Kane watches Shane come to the ring.
Christian celebrates in the back as Coach does the interview. Austin comes in to make Coach vs. Lawler for next week. Good grief it’s continuing.
Shane McMahon vs. Chris Jericho
Hey look: another non-wrestler. Shane is ready for a cheap shot from behind (because he’s smarter than Jericho) and hits an awkward looking backdrop. A kick to the face has Shane staggered but he’s still able to avoid a charge and put Jericho on the floor. Shane puts him on the timekeeper’s table but Kane’s music and pyro go off for a distraction (no Kane). Jericho hits the springboard dropkick to put Shane on the floor and we take a break.
Back with Jericho chopping away in the corner but diving into a DDT. Again, because Shane is smarter than he is. A clothesline gives Shane two but a jumping enziguri puts him down again. The Lionsault hits knees but Shane gets crotched on top, setting up a superplex. Now it’s Kane coming out for real (I guess he plays mind games now) coming out to chokeslam Shane for what should be a DQ but seems to be a no contest because WWE doesn’t know how wrestling works.
Rating: F. The wrestling was fine, but the booking here is a failure by definition. According to this, Shane McMahon should have been in the Elimination Chamber last night because he can go move for move with Chris Jericho. I know WWE loves Shane but can they at least make it look like he’s just a brawler with some great athleticism who is getting lucky to survive? This was treating Shane like a top level wrestler on Raw, making his matches on pay per view feel a lot less important. As usual, WWE misses the point.
Kane leaves through the crowd with Shane following for a brawl in the back. The fans react to a City of Tuscon sign (“IT SAYS OUR TOWN’S NAME! YAY!”) as Shane catches up with Kane, who slams him back first into a wall over and over. Naturally Kane has a bunch of gas cans ready and he starts a dumpster fire. Kane loads Shane up but gets knocked in instead as we hit the action movie trailer shot of Shane looking at the fire to end the show.
Overall Rating: W. As in wrestling. I figure I might as well make something about it because wrestling doesn’t matter on this show. No, what matters around here is beating patriotism into your head, a story based around sexual assault, Minidust, a stable called Thuggin N Buggin Enterprises, the Intercontinental Champion being a worthless player on the show, burning a man alive and non-wrestlers being the most prominent people on the show.

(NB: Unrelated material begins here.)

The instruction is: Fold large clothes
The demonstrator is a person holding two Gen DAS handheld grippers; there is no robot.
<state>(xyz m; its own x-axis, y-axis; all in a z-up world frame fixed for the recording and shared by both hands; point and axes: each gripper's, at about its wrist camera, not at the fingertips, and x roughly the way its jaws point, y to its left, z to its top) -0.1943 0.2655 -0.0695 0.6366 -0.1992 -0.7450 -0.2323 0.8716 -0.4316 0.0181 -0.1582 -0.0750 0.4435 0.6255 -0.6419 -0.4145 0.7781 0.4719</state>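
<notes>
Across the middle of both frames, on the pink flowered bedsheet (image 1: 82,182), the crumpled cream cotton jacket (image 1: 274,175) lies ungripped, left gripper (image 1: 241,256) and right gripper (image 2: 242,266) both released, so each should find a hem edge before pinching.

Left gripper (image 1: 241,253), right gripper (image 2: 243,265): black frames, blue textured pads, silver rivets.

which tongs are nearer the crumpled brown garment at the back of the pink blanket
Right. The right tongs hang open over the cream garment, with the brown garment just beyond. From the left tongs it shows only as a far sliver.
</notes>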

It’s like the Attitude Era without the interest or energy. The top stories are Austin vs. Bischoff, which also pulls in JR/King vs. Coach and Shane McMahon vs. Kane. Somewhere down there is Goldberg vs. HHH (who is barely a wrestler at the moment due to an injury) in a story that is continuing for reasons that I’m sure HHH can explain to you but doesn’t make much sense to anyone else. This felt like they were running away in the wrong direction and covering their ears from what people wanted to hear, which is one of the scariest things you can see in a wrestling company.
I watch wrestling to see the wrestlers and the stories they’re involved in at the moment. For some reason I’m seeing commentators and a single family (including a bickering couple) dominating the shows while I’m told that the Intercontinental Champion isn’t important enough to be on a show and needs help to beat Jerry Lawler. I thought getting past Summerslam might help, but this was one of the worst episodes of the show I’ve ever seen.